А седой Венедикт Петрович неожиданно пугается. Он вжимает голову в плечи. Молчит. Он испугался послышавшейся ему укоризны (в моем вдруг зазвучавшем голосе).
— Ну-ну, — спохватившись, я успокаиваю, ободряю. — Ну-ну, Веня. Распрями спину. Я вовсе тебя не браню. Рассуждаю. Рассуждаю вслух, просто слова, Веня...
— Да, — он кивает; услышал.
— Просто слова... Болтаю. Становлюсь по-стариковски болтлив. Сейчас я рассуждаю о том, что удар — это суть мироздания.
С удачно подвернувшейся фразы я развивал ключевую мысль: удар — вовсе не агрессия и не боксерская перчатка, целящая в чужую рожу; нет и нет, Веня; мир удара бесконечно богат жизнью. Мир удара безбрежен и пластичен, удар и есть собственно жизнь, молния правит миром. (Молния правит! — сказал еще когда Гераклит.) Удары-откровения, когда человек вдруг прозревает. Когда прозревает последний — самый распоследний и пришибленный. Духовный прорыв, Веня. Тебе нужна мысль. Тебе необходимо взрывное напряжение духа...

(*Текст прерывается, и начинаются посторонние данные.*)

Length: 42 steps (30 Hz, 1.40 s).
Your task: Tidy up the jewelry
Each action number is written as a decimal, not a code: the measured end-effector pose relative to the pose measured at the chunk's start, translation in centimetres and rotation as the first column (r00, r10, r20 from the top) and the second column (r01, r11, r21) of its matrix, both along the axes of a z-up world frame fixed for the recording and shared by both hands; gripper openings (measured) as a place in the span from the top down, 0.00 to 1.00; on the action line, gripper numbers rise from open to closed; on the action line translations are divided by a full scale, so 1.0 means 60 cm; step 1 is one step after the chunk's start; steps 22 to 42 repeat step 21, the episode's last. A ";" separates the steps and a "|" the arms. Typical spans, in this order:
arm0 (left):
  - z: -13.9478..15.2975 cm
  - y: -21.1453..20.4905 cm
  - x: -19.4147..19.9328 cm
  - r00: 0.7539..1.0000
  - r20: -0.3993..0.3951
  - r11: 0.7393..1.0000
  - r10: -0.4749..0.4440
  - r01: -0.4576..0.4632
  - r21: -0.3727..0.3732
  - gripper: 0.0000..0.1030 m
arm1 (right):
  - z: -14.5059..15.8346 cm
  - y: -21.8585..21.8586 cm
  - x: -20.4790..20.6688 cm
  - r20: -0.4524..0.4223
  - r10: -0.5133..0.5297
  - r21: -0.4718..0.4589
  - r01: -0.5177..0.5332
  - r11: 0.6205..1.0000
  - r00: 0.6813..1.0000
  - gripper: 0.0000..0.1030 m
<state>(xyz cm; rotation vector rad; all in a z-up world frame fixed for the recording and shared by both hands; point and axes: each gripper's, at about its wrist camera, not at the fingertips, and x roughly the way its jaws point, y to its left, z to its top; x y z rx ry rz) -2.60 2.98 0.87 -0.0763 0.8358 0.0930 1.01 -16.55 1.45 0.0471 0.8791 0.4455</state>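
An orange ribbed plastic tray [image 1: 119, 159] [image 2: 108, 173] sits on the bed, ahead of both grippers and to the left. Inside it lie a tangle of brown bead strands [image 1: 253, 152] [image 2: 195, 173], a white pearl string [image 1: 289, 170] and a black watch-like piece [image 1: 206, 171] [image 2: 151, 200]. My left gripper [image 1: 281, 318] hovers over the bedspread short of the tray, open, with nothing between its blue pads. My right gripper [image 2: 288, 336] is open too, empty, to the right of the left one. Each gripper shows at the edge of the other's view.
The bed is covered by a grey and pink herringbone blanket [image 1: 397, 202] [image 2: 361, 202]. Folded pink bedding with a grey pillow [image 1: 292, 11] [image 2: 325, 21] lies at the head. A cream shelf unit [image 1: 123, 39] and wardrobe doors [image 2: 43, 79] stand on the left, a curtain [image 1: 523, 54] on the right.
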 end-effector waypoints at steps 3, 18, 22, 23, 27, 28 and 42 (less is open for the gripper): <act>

Так, присев на больничной кровати, говорил я брату, старший младшему, стареющий стареющему, — мы словно бы в ту минуту вдвоем. (В палате тихо. Убогие улеглись: дремлют.) Венедикт Петрович слушает. Он всегда слушает и так щемяще-покорно смотрит, посматривает на меня — он не понимает, о чем я говорю. Но ему хорошо. Ему тепло. Когда родные говорят, понимать не обязательно.
Лишь на какую-то секунду былой интеллект оживает (секунда-другая, не больше), и вот Веня поднял глаза, с набегающей в уголках губ робкой улыбкой — набегать набегала, но на лице не возникла. (Улыбке страшно самой себя. Своей былой гордыни.)
С этой вот мягкой недоулыбкой Венедикт Петрович вновь глянул на меня и осторожно берет мою правую руку (ударную) — берет в свои. Проводит тонкими пальцами по жилам, по тяжелой моей кисти, как бы рисуя мою руку, — он в нее всматривается.
Потом тихо-тихо произносит:
— Господин-удар?.. — и тут же смирнеет — гасит ее, еще и не возникшую робкую улыбку.
Я рад ожившей его мысли. Хоть на миг. Хоть на один еще малый миг! Напрягись, Веня...
А меж тем замечание его из особых (замечаньице!), да и шип из его прежних, острый. Дескать, молния правила и будет править миром, но человек-то и править не правит, а подражает.
Человек не есть Удар, а всего лишь господин-удар, двуногий миф, слепок, отражение, образ, сведенный с горных круч себе на потребу, — нечто сочиненное, а значит, придуманное самим человеком себе же в цель и в угоду. (Как сразу он мой духовный взлет осадил. Указал место. Еще и прикнопил.) Недоговорил, а ведь по сути он сказал еще жестче: рукосуй. О моей жизни. Я слишком долго рассуждал и (пусть невольно) подсовывал ему себя в пример, вот и он тоже (пусть невольно) добавил к портрету. Штришок.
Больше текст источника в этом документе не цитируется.